Observação de melros-pretos alimentando-se no chão.

Melro-preto (Turdus merula). Macho adulto.

A identificação dos machos é muito fácil, nem é necessário o auxílio do guia de campo: ave preta de tamanho médio e bico alaranjado, não dá para confundir! Já as fêmeas e os juvenis, com a sua cor acastanhada e bico escuro, são mais difíceis de identificar.

Já nos habituamos a reconhecer os seus sinais característicos de aviso de perigo que ouvimos muitas vezes quando percorremos a parte da Trilha que atravessa campos abertos. Queres relembrar como é? Então clica aqui.

Os melros são aves geralmente apreciadas pelas pessoas por causa do seu canto, um dos mais belos que se podem ouvir nesta região do país. É devido a esta característica que infelizmente alguns vão parar a gaiolas!...
Podes ouvir aqui o seu canto inconfundível.

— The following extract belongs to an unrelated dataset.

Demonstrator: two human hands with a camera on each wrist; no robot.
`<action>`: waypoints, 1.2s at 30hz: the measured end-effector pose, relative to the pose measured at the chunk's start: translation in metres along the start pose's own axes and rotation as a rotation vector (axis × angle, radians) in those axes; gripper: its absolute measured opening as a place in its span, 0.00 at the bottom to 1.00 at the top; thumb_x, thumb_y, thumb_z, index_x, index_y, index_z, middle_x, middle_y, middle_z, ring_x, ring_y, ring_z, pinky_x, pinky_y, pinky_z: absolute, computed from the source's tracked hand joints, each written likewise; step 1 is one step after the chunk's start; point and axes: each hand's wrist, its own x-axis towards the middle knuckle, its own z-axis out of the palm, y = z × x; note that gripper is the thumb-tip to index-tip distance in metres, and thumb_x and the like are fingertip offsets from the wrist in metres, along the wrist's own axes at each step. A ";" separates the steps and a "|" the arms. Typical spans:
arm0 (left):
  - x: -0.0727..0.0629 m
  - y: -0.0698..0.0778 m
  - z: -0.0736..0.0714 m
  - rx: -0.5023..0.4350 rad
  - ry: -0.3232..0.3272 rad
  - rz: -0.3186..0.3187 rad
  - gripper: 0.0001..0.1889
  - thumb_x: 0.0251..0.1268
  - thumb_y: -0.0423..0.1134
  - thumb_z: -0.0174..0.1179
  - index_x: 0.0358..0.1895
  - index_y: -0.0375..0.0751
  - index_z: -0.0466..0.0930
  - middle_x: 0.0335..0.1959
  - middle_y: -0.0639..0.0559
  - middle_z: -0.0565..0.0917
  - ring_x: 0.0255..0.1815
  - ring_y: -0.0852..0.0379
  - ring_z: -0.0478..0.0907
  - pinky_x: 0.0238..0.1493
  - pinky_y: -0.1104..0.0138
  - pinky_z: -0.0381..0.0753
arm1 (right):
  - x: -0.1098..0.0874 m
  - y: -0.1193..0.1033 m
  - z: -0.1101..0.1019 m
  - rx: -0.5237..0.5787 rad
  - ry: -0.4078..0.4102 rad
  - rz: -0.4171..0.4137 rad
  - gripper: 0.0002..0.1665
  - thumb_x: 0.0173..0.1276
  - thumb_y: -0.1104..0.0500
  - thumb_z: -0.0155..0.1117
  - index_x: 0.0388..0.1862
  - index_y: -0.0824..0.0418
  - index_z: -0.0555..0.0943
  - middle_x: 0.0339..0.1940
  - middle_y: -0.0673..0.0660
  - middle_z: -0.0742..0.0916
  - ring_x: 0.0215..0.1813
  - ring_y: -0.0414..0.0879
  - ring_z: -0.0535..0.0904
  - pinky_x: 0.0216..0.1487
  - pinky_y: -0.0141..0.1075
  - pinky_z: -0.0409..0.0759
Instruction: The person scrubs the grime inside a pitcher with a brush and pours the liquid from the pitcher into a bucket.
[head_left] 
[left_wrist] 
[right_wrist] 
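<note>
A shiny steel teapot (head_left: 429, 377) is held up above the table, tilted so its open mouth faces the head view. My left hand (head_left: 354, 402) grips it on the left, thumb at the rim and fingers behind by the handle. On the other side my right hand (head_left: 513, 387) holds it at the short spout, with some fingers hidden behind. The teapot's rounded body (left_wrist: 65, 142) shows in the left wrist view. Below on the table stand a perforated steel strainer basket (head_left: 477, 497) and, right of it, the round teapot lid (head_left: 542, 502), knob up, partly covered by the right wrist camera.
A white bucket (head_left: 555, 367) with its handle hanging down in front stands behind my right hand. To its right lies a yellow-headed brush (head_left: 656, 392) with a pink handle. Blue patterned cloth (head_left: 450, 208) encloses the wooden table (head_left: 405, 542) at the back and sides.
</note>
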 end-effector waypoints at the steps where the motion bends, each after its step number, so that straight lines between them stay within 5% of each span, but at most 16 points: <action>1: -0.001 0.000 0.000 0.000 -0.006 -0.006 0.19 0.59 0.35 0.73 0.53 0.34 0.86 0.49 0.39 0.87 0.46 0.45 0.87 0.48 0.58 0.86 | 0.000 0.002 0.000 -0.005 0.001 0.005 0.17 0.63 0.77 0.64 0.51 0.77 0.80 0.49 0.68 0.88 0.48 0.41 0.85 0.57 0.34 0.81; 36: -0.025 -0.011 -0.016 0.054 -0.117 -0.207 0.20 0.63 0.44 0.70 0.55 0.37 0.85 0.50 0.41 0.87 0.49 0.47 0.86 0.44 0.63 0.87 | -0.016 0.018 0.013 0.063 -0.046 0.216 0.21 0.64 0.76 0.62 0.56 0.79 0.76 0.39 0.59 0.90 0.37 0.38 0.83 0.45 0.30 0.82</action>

Bilhete de identidade do melro-preto:

Nome científico: Turdus merula

Filo: cordados

Classe: aves

Comprimento: 24 - 27 cm;

Habitat: Pequenos bosques, jardins, prados húmidos com silvados e arbustos.

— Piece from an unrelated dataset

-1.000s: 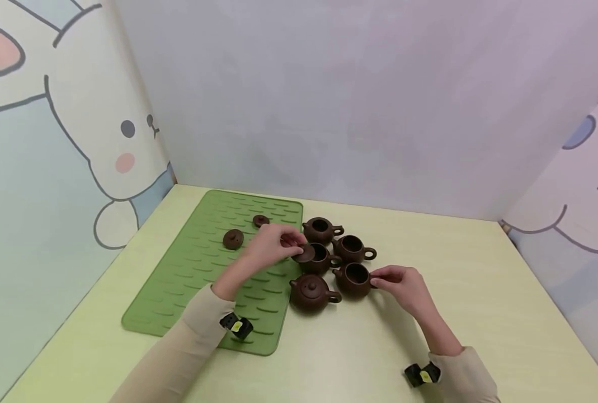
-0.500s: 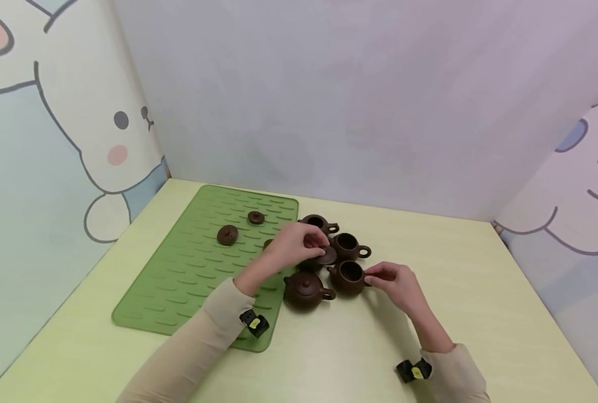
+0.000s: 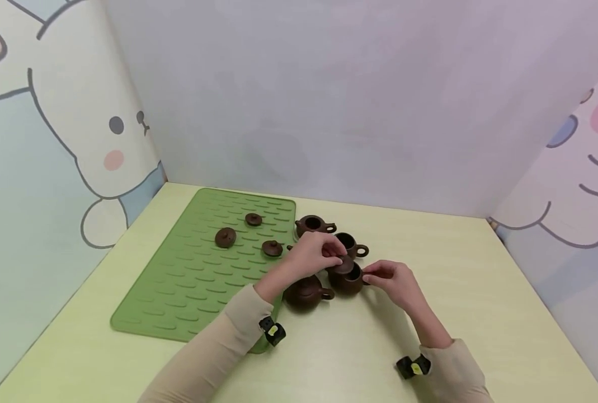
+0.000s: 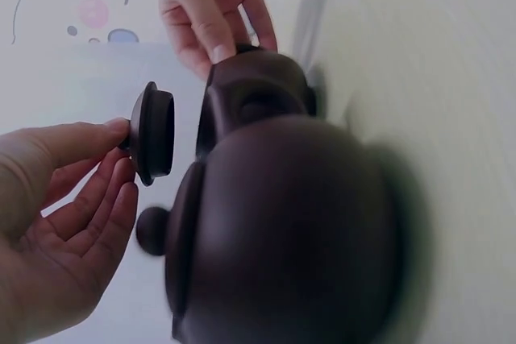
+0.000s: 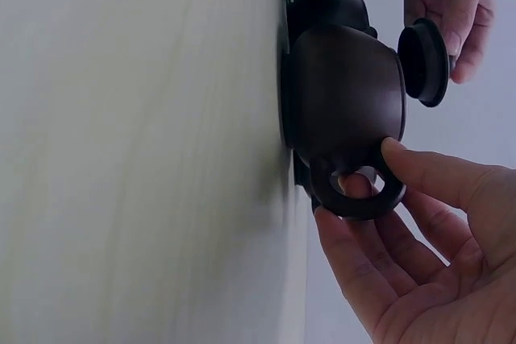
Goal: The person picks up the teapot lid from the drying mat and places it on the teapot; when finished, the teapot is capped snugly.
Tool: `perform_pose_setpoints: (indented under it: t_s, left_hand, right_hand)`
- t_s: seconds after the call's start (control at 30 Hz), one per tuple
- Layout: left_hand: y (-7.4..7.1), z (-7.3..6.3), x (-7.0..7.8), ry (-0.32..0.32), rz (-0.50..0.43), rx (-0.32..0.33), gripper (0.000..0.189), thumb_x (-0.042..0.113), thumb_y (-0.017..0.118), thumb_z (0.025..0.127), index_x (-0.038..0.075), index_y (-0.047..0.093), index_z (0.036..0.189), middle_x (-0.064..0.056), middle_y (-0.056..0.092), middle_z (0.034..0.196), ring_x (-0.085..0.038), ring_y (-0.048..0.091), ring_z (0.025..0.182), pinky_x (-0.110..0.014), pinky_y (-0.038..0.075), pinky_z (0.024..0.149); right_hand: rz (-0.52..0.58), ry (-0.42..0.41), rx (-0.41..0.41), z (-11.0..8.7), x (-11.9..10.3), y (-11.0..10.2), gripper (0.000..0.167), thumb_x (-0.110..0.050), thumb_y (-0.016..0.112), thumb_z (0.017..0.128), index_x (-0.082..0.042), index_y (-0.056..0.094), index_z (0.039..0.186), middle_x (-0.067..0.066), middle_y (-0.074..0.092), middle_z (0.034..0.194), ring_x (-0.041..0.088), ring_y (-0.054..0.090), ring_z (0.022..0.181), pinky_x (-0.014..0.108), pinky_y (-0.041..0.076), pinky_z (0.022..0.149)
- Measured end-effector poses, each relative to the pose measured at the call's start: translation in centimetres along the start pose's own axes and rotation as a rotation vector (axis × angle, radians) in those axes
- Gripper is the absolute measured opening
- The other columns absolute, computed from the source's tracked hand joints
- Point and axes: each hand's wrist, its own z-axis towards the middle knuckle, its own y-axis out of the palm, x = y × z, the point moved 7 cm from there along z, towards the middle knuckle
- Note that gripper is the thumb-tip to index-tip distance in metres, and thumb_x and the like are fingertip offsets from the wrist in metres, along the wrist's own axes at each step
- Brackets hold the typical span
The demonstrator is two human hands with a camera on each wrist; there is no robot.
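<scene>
My left hand (image 3: 311, 254) pinches a dark brown teapot lid (image 4: 151, 134) by its knob. The lid hangs just above the opening of a small brown teapot (image 3: 346, 284), apart from its rim in the right wrist view. With thumb and fingers, my right hand (image 3: 394, 282) grips that teapot's ring handle (image 5: 359, 199); the pot stands on the table. A lidded teapot (image 3: 304, 294) sits close to its left, large and blurred in the left wrist view. Behind are two open teapots, one at the back (image 3: 312, 225) and one to the right (image 3: 348, 244). Another is mostly hidden behind my left hand.
A green ridged mat (image 3: 198, 268) covers the table's left part. Three loose lids lie on it: one at left (image 3: 225, 237), one at the back (image 3: 253, 219) and one nearer the pots (image 3: 272, 248). The pale table (image 3: 455, 291) extends right, with walls at the back and sides.
My left hand has carried the lid rightward, from over the middle open pot to over the pot at my right hand. The right hand has kept its grip on the handle.
</scene>
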Motion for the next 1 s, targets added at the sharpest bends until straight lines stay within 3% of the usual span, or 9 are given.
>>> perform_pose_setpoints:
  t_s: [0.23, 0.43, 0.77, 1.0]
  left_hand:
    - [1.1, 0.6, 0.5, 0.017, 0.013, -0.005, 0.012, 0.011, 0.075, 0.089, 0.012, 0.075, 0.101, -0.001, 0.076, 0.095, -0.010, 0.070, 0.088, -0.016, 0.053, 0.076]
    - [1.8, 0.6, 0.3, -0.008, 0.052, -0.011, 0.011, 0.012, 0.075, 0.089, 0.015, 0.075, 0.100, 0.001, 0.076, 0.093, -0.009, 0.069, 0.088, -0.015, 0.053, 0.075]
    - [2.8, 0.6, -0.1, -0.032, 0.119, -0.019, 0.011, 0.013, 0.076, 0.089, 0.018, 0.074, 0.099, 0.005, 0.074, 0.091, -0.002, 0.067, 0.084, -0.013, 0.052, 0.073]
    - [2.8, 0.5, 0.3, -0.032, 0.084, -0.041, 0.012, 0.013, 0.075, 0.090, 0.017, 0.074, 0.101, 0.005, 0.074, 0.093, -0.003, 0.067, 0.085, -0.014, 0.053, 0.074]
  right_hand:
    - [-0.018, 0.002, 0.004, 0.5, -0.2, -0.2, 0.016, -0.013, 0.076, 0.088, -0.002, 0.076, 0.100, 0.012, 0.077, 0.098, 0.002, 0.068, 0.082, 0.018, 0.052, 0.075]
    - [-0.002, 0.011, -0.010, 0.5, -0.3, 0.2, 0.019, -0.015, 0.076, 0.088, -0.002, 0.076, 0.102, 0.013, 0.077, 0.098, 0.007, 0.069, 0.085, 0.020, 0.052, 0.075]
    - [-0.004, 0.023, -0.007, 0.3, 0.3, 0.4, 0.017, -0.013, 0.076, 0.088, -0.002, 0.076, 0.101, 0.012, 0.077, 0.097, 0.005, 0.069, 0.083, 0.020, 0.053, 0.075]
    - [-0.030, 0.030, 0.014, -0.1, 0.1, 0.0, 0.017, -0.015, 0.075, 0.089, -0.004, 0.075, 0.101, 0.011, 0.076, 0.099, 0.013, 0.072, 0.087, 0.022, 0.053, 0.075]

Dimorfismo sexual: o macho adulto é preto e tem o bico amarelo alaranjado; a fêmea é de cor acastanhada tal como o bico.

Alimentação: insetos, vermes e bagas.

Tipo de ocorrência: espécie residente

Frequência: muito frequente


Primeiras saídas de campo...

As primeiras sessões do clube serviram para os novos elementos aprenderem algumas metodologias do trabalho de campo:


a) Utilização correta dos binóculos;

Aprendizagem da técnica de utilização dos binóculos. 


b) Aprendizagem do "saber estar" no campo - em silêncio, com auto-confiança e sem receios,  e sempre com os sentidos bem atentos;

Exploração de percursos.

As saídas de campo implicam alguma destreza na superação de obstáculos (inclinações do terreno, vegetação fechada,...). 


c) Desenvolvimento das técnicas e da capacidade de observação;

A prospeção de aves deve ser inicialmente realizada a olho nu. Só depois de as localizarmos é que devemos utilizar os binóculos para realizarmos uma observação cuidada e podermos identificá-las.    


c) Utilização de guias de campo para identificação estudo da biologia das espécies;
Os guias de identificação são essenciais em trabalhos de pesquisa no campo.




Com o tempo e a prática os nossos participantes não tardarão muito a tornarem-se uns VERDADEIROS NATURALISTAS!